When you return the data, keep every word exact and include none of the images.

****************

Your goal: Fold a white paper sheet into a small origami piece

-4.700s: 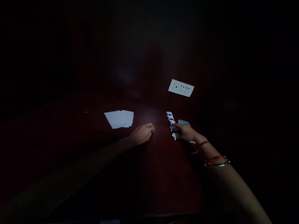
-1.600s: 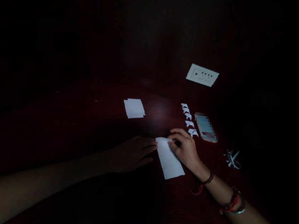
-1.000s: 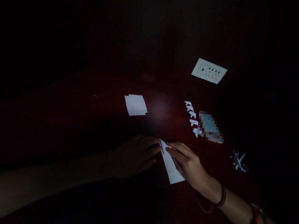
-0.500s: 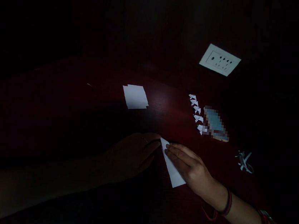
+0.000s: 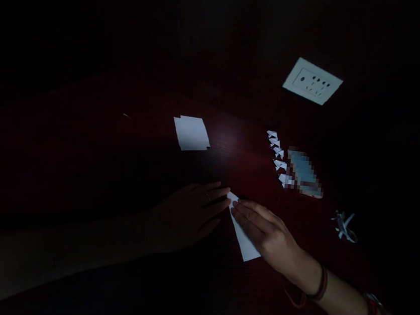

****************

▶ The answer:
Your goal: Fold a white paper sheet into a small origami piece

-4.700s: 
-1.600s: 
-1.000s: 
-0.500s: 
+0.000s: 

This exercise requires no further response.